Hall hosted Glastonbury in boys tennis Friday in West Hartford.
By Paul Palmer
Entering Friday there were just five undefeated boys high school tennis teams in Connecticut. By the end of the day, at least one of them would be savoring its first defeat, as 10-0 Glastonbury met 12-0 Hall.
In a match that lived up to the billing, the Guardians took the victory when their No. 2 doubles team closed out 7-5, 6-2 win over Hall’s No. 2.
“We anticipated an evenly-contested match,” said long-time Hall head coach Jim Solomon. Under a blistering sun, on Friday the 13th, each side put on a great show. Hall’s No. 1 singles player, Nicholas Hermes, cruised to a 6-0, 6-0 straight set win over Joseph Chan in a battle of freshman. “Mentally I was focused today,” Hermes said. “I thought I served really well. This was a big match and I just wanted to come out and win.”
Playing on the court beside Nicholas was his older brother, Brandon, who won his matchup with Andrew Risinger, 6-0, 6-2 to stake the Warriors to a quick 2-0 lead. The brothers are a dynamic 1-2 punch for Solomon and even share tennis shoes and socks. “Our dad bought two sets of them and we didn’t know it. We said we should alternate,” said Nicholas. So, each wears one white shoe and one black, as well as one white sock and one black sock.
“They are a wonderful, positive family,” said Solomon.
Glastonbury was playing without one of its top singles players due to a health issue, and the third and fourth singles matches each went to tie breaks.
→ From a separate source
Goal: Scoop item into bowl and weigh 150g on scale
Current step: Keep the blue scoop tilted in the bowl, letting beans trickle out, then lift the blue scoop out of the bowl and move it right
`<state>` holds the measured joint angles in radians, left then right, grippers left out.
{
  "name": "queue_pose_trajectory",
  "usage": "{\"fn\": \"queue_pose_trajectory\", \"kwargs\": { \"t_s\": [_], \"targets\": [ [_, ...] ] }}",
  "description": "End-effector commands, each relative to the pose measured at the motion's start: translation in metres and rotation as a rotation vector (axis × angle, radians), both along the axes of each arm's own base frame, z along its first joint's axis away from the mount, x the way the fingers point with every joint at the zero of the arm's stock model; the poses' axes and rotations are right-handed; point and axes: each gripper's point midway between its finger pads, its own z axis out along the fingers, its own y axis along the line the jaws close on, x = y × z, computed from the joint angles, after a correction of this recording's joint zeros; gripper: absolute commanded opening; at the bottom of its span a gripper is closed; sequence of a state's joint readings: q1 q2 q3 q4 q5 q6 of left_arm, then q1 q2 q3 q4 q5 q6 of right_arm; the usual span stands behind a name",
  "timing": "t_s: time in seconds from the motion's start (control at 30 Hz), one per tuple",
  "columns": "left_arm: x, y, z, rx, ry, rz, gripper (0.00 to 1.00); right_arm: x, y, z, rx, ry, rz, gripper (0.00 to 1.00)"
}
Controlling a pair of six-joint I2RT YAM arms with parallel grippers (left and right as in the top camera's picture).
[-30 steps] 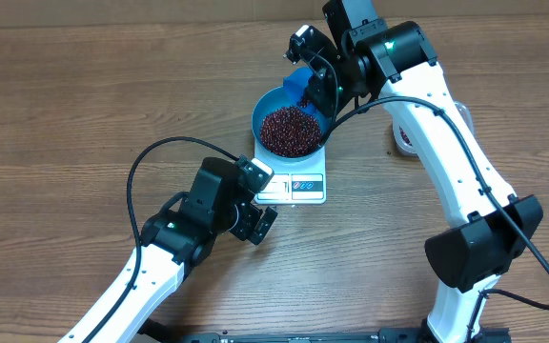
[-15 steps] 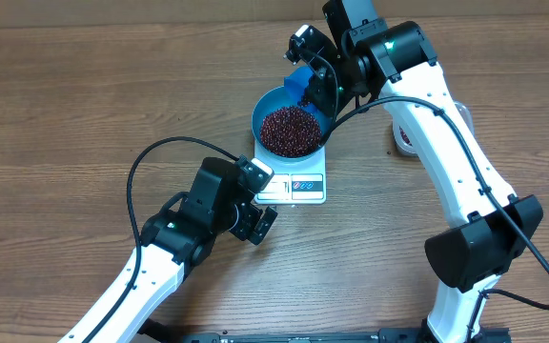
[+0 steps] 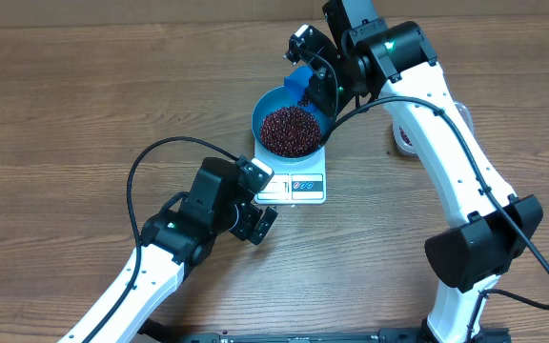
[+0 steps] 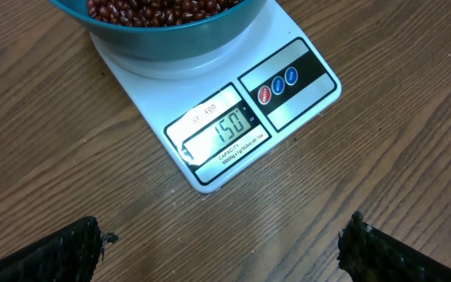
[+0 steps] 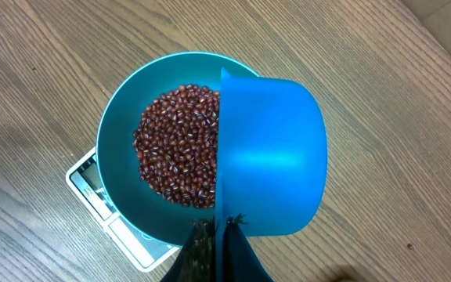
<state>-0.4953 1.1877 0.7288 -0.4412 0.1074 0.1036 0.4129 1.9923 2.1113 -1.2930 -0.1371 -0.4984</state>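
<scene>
The blue bowl (image 3: 267, 107) stands on the white scale (image 3: 303, 187), holding a heap of dark red beans (image 3: 290, 131). In the left wrist view the scale (image 4: 288, 102) has "150" on its display under the bowl (image 4: 171, 43) and its beans (image 4: 155, 8). My left gripper (image 4: 224, 235) hovers open over bare table just in front of the scale; from overhead the left gripper (image 3: 266, 198) sits at the scale's front left corner. My right gripper (image 5: 220, 231) is shut on the handle of a small blue scoop (image 5: 272, 157), held over the bowl's (image 5: 120, 164) far right rim beside the beans (image 5: 178, 145).
A small white round object (image 3: 404, 139) lies on the table to the right, partly hidden behind the right arm. The left arm's black cable (image 3: 160, 151) loops over the table to the left of the scale.
</scene>
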Motion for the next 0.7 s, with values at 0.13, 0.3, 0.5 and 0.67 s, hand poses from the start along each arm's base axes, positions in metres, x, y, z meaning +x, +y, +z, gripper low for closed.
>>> {"fn": "queue_pose_trajectory", "kwargs": {
  "t_s": [0.13, 0.3, 0.5, 0.67],
  "targets": [
    [0.002, 0.002, -0.001, -0.005, 0.007, 0.025, 0.99, 0.002, -0.002, 0.029, 0.025, -0.075, 0.001, 0.04],
    [0.002, 0.002, -0.001, -0.005, 0.007, 0.025, 1.0, -0.003, 0.006, 0.03, 0.067, -0.052, 0.024, 0.04],
    [0.002, 0.002, -0.001, -0.005, 0.007, 0.025, 1.0, -0.015, 0.006, 0.031, 0.173, 0.04, 0.043, 0.04],
    [0.002, 0.002, -0.001, -0.005, 0.007, 0.025, 1.0, -0.022, -0.008, 0.041, 0.348, 0.15, 0.033, 0.04]
  ]
}}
Josh Souder of Glastonbury won a long, hard fought number 3 singles matchup with Hall’s Jeremy Eisen, 6-2, 3-6, 6-10, in a tiebreak.
On the doubles courts, the Guardians’ No. 1 team of Matt Dennis and Niteesh Kalangi bested Hall’s Lucas Singer and Jamir Freeman in straight sets, 6-0, 6-3. At that point there were three matches still being played – one singles and two doubles – with the winner of the match hanging in the balance as things were tied at two apiece. Players from both teams were gathered between the singles and doubles courts, rotating their attention and cheers. That energy reinforced what was at stake for both teams.
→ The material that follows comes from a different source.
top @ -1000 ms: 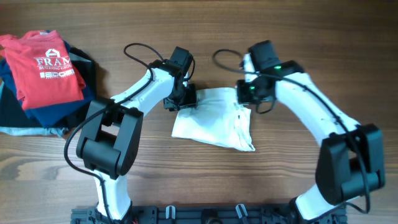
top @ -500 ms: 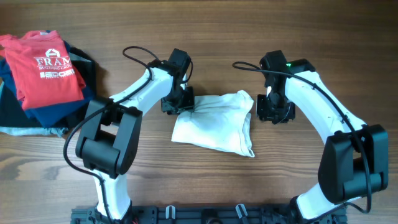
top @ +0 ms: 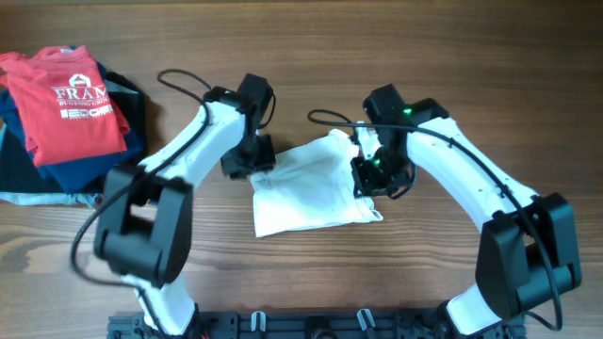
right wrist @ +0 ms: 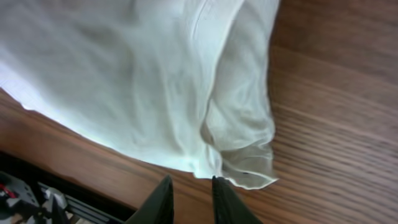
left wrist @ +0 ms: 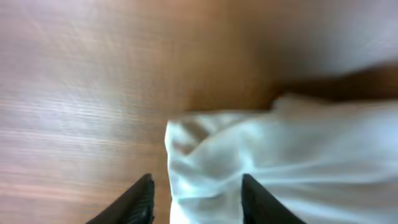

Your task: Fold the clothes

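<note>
Right gripper (top: 371, 179) returned onto T-shirt (top: 306, 184); red shirt (top: 73, 99) left

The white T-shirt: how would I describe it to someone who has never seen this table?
From above, find the wooden table, then its middle, between the left arm and the right arm. There lies the white T-shirt, folded into a rumpled bundle. Unlike the red shirt and dark garments piled at the table's left edge, it is white and lies alone.
</note>
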Controlling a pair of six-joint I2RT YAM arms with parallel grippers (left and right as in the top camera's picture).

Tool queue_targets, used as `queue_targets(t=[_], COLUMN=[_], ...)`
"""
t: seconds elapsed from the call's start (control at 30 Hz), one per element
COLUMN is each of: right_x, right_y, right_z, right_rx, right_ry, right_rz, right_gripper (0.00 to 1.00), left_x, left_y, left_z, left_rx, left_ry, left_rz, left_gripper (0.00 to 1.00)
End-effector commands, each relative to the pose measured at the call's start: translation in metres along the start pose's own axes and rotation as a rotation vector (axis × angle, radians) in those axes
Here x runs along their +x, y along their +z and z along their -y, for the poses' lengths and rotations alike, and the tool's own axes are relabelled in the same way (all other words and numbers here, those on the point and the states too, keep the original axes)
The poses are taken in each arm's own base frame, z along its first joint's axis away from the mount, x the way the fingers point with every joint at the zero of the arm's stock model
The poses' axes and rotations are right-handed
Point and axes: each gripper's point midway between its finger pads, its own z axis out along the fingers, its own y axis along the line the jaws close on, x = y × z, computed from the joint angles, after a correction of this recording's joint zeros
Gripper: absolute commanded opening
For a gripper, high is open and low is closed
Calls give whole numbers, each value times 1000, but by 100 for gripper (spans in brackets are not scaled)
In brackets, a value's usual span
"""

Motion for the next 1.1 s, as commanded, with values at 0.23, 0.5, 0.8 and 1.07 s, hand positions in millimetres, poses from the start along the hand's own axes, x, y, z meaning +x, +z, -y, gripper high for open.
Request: queue_targets(t=[0.23,0.5,0.8,1.07], right_x=[18,13,-7,-45], right_y=[33,55,50,37], right_z=[-13,13,52,67], right_rx=[-121,-28,189,257], right_ry=[171,279,308,234], right_rz=[-27,39,167,334], right_gripper=[19,19,26,25], left_x=[-62,-26,19,88], left_y=[-20,27,64,62], left_z=[3,-2,-29,-34], left_rx=[57,4,-82,-70], left_ry=[-2,28,27,-51], left_rz=[253,35,-108,-371], left_gripper=[52,40,21,4])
The final singles matchup to conclude was between sophomore Alex Hyams of Hall and freshman JD Landry from Glastonbury. It was a back-and-forth affair with both players going all out on each point. In the tiebreak, Landry would double fault to 7-8, and Hyams followed with a point on serve to get to within one point of the victory. He would win the match with a drop shot that Landry could not reach. Hyams would take the win, 6-4, 1-6, 10-8 in a grueling matchup. “When it’s a close match,” said Solomon, “I like the fight he has.”
With Hall now holding the 3-2 match lead, it would be up to the No. 3 and No. 4 doubles matchups to decide who would remain unbeaten.
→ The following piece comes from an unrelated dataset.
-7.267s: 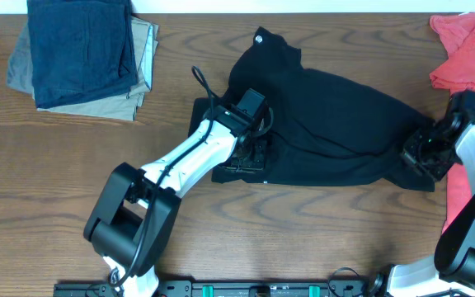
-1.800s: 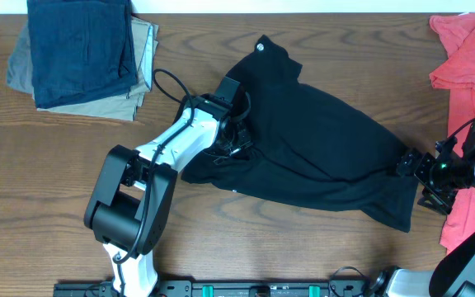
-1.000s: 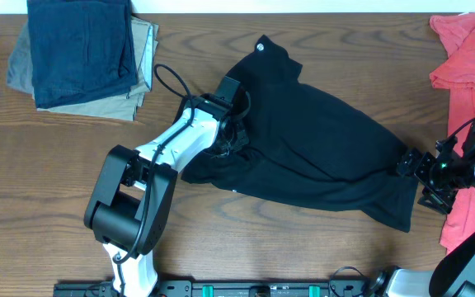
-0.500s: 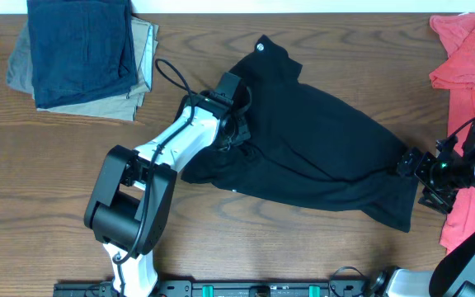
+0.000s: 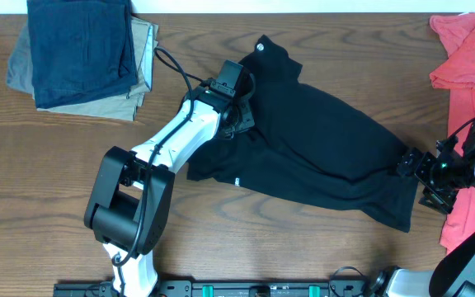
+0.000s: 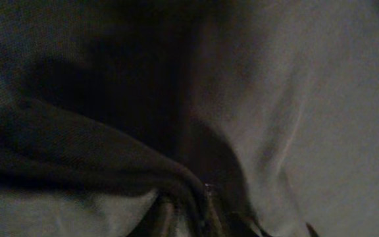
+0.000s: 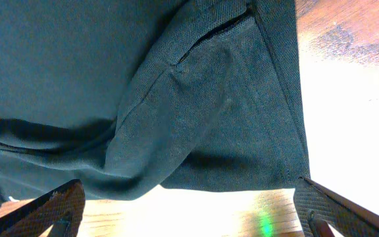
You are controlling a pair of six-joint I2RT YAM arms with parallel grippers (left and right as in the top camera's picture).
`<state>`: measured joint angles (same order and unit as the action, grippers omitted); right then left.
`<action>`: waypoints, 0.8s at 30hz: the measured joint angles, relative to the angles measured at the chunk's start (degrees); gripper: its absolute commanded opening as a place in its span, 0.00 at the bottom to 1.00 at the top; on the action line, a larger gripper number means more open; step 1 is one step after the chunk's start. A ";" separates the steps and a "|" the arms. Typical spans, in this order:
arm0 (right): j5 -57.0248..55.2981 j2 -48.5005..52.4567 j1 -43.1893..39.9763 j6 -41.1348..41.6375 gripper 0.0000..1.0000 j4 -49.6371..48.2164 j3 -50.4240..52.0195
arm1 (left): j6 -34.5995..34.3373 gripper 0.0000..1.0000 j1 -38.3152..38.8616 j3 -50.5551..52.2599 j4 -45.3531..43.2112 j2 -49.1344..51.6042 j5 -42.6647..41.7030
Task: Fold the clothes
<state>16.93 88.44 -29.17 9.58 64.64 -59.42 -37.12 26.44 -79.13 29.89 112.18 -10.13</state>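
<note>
1. Your table [image 5: 303,256] is dark wood grain and carries everything below.
2. The black shirt [image 5: 320,148] lies spread out around the table's middle. Its long axis runs on a diagonal, from the narrow end with a small white logo print [image 5: 260,45] at the far left down to the wide hem at the near right. The cloth is rumpled, with folds along its near edge.
3. The folded navy-blue garment [image 5: 81,49] sits on a khaki one [image 5: 144,49] at the far left corner, well apart from the shirt.
4. The coral-red T-shirt [image 5: 468,58] lies at the far right edge.
5. Your left gripper [image 5: 236,115] is down on the shirt's upper left part. Its wrist camera shows only dark bunched fabric, so you cannot tell how its fingers stand.
6. Your right gripper [image 5: 417,177] sits at the shirt's lower right end. Its fingers [image 7: 51,210] are spread wide with bare table between them, and the hem lies just ahead of them.
</note>
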 measured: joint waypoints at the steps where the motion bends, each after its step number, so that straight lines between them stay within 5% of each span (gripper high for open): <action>1: 0.00 0.00 0.00 0.02 0.99 0.00 0.00 | -0.20 0.58 0.00 0.00 -0.04 0.00 0.07; 5: 0.00 0.00 0.00 0.02 0.99 0.00 0.00 | -0.31 0.65 0.00 0.00 -0.28 0.00 0.09; 15: -0.02 0.00 0.00 0.04 0.99 2.43 -0.35 | 3.15 0.64 -0.59 -0.02 5.60 -1.09 0.17; 18: -0.02 -0.07 0.00 0.04 0.99 4.72 -1.99 | 5.42 0.33 -2.56 -0.04 10.60 -3.56 0.63; 22: 0.52 -1.46 0.02 -0.02 0.98 5.64 -3.54 | 9.07 0.23 -5.92 -0.24 16.24 -6.25 1.33; 24: 1.31 -2.82 0.50 -0.11 0.88 6.49 -3.61 | 10.27 0.15 -7.06 -0.17 17.88 -6.27 1.53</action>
<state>18.24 85.62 -28.67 9.47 71.13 -63.02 -26.85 19.38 -79.31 47.77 105.91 -8.60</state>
On the third court, Prinav Binoj and Alex Hu of Hall and Elliot Kim and Nick Bonaiuto split the first two sets with the Guardians duo taking the first set, and Binoj and Hu rallying for a 6-4 win in the second. The third set went to a tiebreak as well. Trailing 8-5, Hall had the serve but a long return moved Glastonbury to within a point of a victory and a tied match. One the next point, a long return from Hall was out and Glastonbury had secured the 10-5 win in the third set.
The match came down to a showdown between No. 2 doubles teams of Hall’s Brady Dulitsky and Mark Zhang, taking on Brendon Wagner and Nathan Azimov. With all the other matches now having concluded, everyone’s attention was on doubles court 2. The hard serving Azimov and Wagner were up a set and leading in the second set 5-2. Hall’s tandem managed to play themselves into a 40-15 lead in the eighth game, a long return and a wide return of service worked it to match point for Glastonbury. On Azimov’s second serve, the return was long and Glastonbury had sone the game, the set and the match.
Solomon took a philosophical approach to his team’s first loss of the season. “I told them not to worry about it. It was just a blip. “ He went on to say “ You get confidence from winning and you learn from losses, so this is a chance to learn and we will.”